◆ What you need to do ◆
The records below hold a stretch from the line with "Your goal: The" through the line with "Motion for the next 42"; return exactly those lines, ends included, and nothing more.

◆ Data in this exercise ◆
========

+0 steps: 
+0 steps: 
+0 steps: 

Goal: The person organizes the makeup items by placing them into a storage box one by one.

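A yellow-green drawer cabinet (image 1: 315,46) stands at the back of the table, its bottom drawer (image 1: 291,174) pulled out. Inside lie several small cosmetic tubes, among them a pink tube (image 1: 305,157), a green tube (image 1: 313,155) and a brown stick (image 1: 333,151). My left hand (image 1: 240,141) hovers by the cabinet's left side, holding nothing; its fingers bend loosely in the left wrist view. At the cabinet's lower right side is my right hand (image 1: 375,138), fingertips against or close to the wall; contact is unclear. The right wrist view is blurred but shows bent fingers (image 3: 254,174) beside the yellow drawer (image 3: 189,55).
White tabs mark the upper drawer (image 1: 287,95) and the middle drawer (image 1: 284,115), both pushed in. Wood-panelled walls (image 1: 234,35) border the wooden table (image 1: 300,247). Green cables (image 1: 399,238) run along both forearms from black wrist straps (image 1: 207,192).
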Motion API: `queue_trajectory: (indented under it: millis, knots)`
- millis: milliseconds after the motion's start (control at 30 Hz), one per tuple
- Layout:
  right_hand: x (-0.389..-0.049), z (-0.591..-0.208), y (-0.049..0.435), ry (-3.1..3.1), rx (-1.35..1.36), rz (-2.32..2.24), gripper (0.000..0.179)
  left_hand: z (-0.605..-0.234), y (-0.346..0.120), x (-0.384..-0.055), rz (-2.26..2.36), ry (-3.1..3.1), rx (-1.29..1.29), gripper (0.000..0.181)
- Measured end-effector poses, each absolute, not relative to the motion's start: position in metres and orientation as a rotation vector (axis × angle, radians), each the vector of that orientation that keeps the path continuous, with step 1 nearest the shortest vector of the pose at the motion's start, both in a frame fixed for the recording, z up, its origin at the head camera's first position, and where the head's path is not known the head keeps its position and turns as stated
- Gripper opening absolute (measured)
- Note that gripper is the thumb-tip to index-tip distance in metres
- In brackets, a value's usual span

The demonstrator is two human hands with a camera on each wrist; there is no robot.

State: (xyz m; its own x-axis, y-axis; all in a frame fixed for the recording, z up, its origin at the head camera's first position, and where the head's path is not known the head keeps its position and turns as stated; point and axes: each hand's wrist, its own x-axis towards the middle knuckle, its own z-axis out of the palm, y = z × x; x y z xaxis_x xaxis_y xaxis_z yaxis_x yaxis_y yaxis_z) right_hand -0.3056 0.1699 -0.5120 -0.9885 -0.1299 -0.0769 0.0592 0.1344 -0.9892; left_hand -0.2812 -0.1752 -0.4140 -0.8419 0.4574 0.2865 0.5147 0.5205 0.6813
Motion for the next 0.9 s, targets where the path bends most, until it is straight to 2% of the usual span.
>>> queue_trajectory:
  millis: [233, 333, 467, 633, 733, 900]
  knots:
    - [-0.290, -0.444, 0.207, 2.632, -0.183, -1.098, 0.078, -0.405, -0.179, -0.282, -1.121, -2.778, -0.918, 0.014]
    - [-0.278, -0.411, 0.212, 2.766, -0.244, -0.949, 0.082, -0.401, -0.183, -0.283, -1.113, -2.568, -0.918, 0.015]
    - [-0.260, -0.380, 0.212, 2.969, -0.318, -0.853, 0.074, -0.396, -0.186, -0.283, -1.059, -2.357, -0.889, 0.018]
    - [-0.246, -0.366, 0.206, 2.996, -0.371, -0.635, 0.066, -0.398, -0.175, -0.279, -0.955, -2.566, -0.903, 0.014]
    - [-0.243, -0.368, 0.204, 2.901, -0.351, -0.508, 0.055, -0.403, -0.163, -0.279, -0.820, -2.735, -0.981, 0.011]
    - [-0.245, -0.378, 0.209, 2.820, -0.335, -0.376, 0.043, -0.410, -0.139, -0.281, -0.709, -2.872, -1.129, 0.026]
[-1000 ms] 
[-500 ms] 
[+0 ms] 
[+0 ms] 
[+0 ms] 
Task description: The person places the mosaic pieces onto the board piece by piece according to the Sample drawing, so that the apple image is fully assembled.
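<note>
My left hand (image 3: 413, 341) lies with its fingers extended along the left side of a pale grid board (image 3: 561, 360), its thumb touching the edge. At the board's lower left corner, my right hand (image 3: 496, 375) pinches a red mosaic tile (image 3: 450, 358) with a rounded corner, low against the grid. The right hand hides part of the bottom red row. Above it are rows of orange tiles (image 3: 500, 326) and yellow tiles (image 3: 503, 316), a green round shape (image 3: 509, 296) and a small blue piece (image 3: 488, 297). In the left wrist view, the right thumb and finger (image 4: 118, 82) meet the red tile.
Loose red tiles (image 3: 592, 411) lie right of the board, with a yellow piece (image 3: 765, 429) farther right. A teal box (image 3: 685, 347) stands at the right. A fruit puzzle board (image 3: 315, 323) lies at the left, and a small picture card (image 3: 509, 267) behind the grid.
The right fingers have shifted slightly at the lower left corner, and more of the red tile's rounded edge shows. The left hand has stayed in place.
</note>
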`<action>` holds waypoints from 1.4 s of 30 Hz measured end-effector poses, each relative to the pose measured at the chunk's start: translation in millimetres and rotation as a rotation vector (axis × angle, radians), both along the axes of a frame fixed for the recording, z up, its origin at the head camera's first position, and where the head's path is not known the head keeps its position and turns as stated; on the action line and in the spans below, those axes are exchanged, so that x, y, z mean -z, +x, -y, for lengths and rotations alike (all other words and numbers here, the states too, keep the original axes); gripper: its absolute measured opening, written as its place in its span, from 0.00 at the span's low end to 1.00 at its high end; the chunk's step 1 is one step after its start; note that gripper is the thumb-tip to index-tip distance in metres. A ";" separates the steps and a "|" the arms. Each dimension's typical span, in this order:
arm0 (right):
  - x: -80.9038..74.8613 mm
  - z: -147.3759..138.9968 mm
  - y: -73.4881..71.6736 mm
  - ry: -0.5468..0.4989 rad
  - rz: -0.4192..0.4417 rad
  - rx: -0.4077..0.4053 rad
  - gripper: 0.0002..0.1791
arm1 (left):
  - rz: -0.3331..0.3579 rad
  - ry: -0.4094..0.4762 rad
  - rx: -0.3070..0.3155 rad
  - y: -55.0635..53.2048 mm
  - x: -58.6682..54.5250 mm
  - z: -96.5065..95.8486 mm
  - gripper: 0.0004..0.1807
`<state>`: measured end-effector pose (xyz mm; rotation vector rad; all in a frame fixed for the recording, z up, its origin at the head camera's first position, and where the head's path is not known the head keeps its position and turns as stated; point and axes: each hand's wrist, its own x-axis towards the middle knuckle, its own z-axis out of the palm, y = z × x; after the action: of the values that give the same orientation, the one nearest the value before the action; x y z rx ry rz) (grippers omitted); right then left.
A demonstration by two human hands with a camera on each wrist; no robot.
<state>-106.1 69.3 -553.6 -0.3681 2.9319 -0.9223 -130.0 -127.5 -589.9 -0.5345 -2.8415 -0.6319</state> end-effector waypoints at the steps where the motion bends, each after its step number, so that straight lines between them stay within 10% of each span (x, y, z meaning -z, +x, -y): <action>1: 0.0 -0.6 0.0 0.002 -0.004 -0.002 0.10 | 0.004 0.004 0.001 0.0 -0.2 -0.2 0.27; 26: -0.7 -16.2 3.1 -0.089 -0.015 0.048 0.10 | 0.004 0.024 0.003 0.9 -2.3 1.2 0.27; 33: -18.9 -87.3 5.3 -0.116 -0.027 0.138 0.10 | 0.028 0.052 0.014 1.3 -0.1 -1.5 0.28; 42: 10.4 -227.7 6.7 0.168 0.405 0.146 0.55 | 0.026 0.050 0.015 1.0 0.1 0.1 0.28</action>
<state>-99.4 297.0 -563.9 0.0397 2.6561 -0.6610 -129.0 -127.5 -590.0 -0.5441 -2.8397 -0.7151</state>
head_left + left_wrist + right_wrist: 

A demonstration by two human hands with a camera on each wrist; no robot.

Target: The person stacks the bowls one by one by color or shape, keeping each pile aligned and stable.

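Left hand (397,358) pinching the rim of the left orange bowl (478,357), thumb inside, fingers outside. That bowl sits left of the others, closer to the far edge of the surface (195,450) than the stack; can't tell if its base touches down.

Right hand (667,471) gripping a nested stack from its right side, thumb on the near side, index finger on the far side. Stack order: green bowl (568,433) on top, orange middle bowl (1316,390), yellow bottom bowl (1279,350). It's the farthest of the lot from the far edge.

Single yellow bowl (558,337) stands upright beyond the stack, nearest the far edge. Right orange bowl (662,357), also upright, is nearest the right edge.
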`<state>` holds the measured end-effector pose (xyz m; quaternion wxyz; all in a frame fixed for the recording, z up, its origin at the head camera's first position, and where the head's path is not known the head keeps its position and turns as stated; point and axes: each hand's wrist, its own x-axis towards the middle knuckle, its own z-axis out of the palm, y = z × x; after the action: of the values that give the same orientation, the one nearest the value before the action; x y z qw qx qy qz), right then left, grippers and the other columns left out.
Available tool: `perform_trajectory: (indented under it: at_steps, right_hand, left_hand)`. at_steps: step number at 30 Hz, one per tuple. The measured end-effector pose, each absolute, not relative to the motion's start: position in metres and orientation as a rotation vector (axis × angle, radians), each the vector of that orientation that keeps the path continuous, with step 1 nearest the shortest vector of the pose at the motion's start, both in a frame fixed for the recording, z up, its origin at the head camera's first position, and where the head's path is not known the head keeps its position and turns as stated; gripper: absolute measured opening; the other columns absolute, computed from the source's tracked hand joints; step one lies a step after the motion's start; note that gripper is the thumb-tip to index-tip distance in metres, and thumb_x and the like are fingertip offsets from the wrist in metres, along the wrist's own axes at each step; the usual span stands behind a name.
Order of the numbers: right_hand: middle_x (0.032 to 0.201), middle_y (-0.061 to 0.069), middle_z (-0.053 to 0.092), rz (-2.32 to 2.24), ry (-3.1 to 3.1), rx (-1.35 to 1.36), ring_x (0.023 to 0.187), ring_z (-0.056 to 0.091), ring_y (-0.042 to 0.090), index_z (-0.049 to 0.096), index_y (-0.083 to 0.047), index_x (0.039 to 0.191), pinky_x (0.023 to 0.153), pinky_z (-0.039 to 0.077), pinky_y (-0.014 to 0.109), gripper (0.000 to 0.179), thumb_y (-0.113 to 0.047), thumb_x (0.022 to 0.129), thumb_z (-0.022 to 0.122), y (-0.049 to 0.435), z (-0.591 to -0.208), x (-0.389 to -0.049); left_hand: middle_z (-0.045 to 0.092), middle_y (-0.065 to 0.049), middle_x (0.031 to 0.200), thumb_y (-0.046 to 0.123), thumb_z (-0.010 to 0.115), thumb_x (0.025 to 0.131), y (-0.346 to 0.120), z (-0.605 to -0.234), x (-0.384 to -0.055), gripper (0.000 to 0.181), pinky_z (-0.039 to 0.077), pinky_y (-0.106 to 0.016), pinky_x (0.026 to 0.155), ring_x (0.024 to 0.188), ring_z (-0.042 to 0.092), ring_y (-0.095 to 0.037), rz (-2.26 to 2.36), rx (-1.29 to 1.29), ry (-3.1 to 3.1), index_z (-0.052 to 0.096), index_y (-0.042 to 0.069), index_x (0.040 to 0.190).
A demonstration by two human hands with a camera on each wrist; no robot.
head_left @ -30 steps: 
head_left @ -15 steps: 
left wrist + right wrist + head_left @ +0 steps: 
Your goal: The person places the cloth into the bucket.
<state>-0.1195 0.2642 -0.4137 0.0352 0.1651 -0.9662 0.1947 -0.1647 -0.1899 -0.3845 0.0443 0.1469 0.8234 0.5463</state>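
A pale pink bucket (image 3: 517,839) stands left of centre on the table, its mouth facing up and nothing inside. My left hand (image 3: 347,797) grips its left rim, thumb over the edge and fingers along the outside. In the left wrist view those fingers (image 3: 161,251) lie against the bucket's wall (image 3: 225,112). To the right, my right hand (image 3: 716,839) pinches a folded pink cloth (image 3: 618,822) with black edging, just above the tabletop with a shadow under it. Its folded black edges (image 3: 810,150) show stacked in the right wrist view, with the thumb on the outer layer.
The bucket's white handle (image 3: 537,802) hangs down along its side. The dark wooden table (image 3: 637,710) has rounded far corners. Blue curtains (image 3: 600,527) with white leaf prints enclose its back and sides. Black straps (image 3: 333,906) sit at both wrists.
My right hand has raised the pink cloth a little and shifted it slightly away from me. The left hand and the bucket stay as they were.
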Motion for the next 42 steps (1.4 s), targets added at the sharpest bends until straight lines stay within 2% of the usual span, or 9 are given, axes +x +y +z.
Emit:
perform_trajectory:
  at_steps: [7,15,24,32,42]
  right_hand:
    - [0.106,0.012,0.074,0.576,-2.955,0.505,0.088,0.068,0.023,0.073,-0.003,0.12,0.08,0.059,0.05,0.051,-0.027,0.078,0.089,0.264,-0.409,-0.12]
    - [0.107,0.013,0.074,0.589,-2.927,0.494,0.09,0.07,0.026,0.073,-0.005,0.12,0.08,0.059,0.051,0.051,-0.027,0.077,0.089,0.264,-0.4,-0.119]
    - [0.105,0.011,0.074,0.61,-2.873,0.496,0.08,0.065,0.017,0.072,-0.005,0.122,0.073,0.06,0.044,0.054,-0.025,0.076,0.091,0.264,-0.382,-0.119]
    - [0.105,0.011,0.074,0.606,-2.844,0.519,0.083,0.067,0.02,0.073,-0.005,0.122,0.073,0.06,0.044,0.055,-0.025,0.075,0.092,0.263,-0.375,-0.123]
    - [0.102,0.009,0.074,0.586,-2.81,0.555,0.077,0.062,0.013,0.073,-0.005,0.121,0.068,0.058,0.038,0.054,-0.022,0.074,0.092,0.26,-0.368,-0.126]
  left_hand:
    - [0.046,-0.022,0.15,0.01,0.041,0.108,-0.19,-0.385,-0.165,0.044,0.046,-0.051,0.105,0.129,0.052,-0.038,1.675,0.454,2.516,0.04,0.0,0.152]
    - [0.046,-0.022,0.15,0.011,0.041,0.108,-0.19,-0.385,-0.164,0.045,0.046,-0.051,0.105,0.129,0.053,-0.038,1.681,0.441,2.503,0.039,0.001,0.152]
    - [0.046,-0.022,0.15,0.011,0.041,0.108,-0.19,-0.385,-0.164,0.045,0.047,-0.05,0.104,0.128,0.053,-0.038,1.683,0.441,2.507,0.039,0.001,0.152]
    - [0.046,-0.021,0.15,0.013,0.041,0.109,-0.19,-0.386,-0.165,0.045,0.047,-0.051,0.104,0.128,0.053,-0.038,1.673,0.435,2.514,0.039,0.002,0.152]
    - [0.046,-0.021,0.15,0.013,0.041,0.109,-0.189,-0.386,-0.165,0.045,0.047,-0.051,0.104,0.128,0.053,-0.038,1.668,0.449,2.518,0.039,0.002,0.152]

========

◆ Exercise answer ◆
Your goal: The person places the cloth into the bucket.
<state>-0.1195 0.2642 -0.4137 0.0352 0.1651 -0.9662 0.1947 -0.1647 -0.1899 -0.3845 0.0443 0.1469 0.8234 0.5463</state>
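A pale pink bucket (image 3: 517,839) stands left of centre on the table, its mouth facing up and nothing inside. My left hand (image 3: 347,797) grips its left rim, thumb over the edge and fingers along the outside. In the left wrist view those fingers (image 3: 161,251) lie against the bucket's wall (image 3: 225,112). To the right, my right hand (image 3: 716,839) pinches a folded pink cloth (image 3: 618,822) with black edging, just above the tabletop with a shadow under it. Its folded black edges (image 3: 810,150) show stacked in the right wrist view, with the thumb on the outer layer.
The bucket's white handle (image 3: 537,802) hangs down along its side. The dark wooden table (image 3: 637,710) has rounded far corners. Blue curtains (image 3: 600,527) with white leaf prints enclose its back and sides. Black straps (image 3: 333,906) sit at both wrists.
My right hand has raised the pink cloth a little and shifted it slightly away from me. The left hand and the bucket stay as they were.
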Motion for the next 42 steps (1.4 s), targets added at the sharpest bends until straight lines stay within 2% of the usual span, or 9 are given, axes +x +y +z.

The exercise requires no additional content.